Ein kompliziertes Stück für Sänger und Musiker gleichermaßen. Und obwohl selten zu hören – »sind viele Arien als Ohrwürmer geläufig« sagt Blaich, der von einem niederländischen Musiker soeben erfahren hat, dass die Matthäus-Passion in dessen Land einen ähnlichen Stellenwert hat wie das Weihnachtsoratorium hier. Seit dem 5. Jahrhundert werden bestimmte Evangelien einzelnen Tagen zugeordnet, so das Matthäus-Evangelium dem Palmsonntag. An diesem Tag findet die Metzinger Aufführung statt.
Arbeit eines Dreivierteljahres
Rund ein Dreivierteljahr arbeiten die Sänger bereits an dem Werk. Was lange als Stückwerk geprobt wird, sei dann sehr spannend, wenn es erstmals zusammengesetzt wird. 68 Sätze zählt die neue Bach-Ausgabe. Früher waren es gar noch mehr, als zusammenhängende Stücke einzeln gezählt wurden.

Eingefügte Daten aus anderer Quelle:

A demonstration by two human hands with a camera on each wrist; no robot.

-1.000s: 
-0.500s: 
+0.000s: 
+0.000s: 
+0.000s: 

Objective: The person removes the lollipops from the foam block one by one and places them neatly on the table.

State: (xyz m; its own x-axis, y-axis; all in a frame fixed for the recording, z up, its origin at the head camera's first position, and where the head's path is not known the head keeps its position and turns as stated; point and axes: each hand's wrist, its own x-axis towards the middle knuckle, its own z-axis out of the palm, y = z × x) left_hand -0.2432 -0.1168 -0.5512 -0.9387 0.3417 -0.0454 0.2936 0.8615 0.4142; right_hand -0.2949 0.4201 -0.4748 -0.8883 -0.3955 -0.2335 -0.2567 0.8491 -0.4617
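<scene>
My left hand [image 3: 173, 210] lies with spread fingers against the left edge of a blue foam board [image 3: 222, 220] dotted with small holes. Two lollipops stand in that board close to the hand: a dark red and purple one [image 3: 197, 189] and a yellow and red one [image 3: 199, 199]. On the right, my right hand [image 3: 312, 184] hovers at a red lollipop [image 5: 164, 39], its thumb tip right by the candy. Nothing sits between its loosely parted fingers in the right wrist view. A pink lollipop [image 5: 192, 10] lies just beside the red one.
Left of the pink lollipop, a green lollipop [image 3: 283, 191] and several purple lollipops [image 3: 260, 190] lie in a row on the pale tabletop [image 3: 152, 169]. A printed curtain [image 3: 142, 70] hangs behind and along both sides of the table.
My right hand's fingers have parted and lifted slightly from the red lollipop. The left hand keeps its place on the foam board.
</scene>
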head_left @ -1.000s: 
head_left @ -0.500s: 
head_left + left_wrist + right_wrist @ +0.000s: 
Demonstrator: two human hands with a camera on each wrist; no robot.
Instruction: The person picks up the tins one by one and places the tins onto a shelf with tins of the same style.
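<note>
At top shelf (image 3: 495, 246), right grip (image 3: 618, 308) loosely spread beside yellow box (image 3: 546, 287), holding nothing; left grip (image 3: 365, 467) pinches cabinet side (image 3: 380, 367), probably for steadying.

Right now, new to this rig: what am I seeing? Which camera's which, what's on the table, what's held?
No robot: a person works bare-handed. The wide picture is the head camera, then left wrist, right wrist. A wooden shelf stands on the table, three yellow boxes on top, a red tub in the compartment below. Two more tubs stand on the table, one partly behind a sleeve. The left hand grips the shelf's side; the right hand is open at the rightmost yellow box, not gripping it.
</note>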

»Wir denken an nichts anderes mehr«, berichten die beiden und wissen, dass viele ihrer Chormitglieder täglich Teile der CD anhören. »Werben mussten wir für dieses Vorhaben jedenfalls nicht. Die Bereitschaft dafür zu leiden ist groß.« Wird es doch für viele das erste und einzige Mal sein, dass sie diese Passion singen. Außerdem harmonieren die Chöre nicht nur musikalisch, sondern auch menschlich. Konkurrenzdenken jedenfalls kam nicht auf. Die Tempi nehmen Dorothee Ludwig und Stephen Blaich schneller als Helmut Rilling etwa vor etwas über zwanzig Jahren. »Klangbäder sind nicht mehr meine Aufführungspraxis«, sagt Blaich. Man orientiere sich wieder stärker an der barocken Spielweise, die höher und heller erklinge. »Wir sind klarer in der Textgestaltung und gehen flexibler mit den Tempi um, als das vor einigen Jahren noch üblich war.« Mitunter versprühe der Chor eine geradezu aggressive Wirkung.
Eigendynamik entwickelt
Nachdem die Töne saßen, habe der Chor eine Eigendynamik entwickelt, begeistern sich die Kantorin und ihr Kollege. Sie selbst genießen das Werk aus diversen Perspektiven: mal als unterstützendes Chormitglied bei den Proben, dann als Organisten und schließlich als Dirigenten.